*** Block opens ***

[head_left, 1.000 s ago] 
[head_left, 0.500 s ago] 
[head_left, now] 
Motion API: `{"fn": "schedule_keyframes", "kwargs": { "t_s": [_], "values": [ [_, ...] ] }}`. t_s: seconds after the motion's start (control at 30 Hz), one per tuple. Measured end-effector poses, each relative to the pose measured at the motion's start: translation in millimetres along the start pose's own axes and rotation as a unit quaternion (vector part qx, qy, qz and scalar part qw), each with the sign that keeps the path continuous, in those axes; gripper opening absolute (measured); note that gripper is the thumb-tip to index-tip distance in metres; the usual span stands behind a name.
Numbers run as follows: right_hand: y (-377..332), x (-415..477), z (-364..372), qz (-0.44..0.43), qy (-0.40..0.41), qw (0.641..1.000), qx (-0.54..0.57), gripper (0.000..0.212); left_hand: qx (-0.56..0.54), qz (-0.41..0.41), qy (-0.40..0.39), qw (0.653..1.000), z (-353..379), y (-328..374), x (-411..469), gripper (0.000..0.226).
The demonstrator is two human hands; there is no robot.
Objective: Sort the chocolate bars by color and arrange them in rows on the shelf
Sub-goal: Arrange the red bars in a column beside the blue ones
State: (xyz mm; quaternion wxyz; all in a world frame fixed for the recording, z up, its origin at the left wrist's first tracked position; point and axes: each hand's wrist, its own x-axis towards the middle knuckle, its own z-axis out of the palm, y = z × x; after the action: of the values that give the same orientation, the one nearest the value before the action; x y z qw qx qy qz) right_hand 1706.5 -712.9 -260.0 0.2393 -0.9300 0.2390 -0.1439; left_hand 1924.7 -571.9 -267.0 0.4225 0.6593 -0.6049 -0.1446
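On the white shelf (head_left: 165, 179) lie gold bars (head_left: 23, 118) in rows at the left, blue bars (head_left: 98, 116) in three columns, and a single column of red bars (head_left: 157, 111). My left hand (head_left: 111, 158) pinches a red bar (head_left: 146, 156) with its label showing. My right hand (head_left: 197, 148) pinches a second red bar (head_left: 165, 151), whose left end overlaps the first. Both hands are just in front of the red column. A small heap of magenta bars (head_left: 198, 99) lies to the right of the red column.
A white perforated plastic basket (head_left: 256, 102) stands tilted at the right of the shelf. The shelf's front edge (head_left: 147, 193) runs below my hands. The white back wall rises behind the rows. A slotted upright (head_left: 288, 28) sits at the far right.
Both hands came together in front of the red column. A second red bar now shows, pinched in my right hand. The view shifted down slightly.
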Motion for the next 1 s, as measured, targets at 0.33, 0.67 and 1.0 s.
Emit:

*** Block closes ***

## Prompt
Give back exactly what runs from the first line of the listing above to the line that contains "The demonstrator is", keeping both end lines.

## Solution
[head_left, 1.000 s ago] 
[head_left, 0.500 s ago] 
[head_left, now] 
Motion API: `{"fn": "schedule_keyframes", "kwargs": { "t_s": [_], "values": [ [_, ...] ] }}`. t_s: seconds after the motion's start (control at 30 Hz), one per tuple. Measured end-effector poses, each relative to the pose measured at the motion's start: translation in millimetres along the start pose's own axes and rotation as a unit quaternion (vector part qx, qy, qz and scalar part qw), each with the sign that keeps the path continuous, in those axes; gripper opening absolute (measured); note that gripper is the thumb-tip to index-tip distance in metres; the usual span stands behind a name.
Numbers run as follows: right_hand: y (-377..332), x (-415..477), z (-364..372), qz (-0.44..0.43), qy (-0.40..0.41), qw (0.641..1.000), qx (-0.54..0.57), gripper (0.000..0.212); left_hand: qx (-0.56..0.54), qz (-0.41..0.41), qy (-0.40..0.39), qw (0.653..1.000), z (-353..379), y (-328..374), x (-411..469), gripper (0.000..0.226).
The demonstrator is two human hands; there is no robot.

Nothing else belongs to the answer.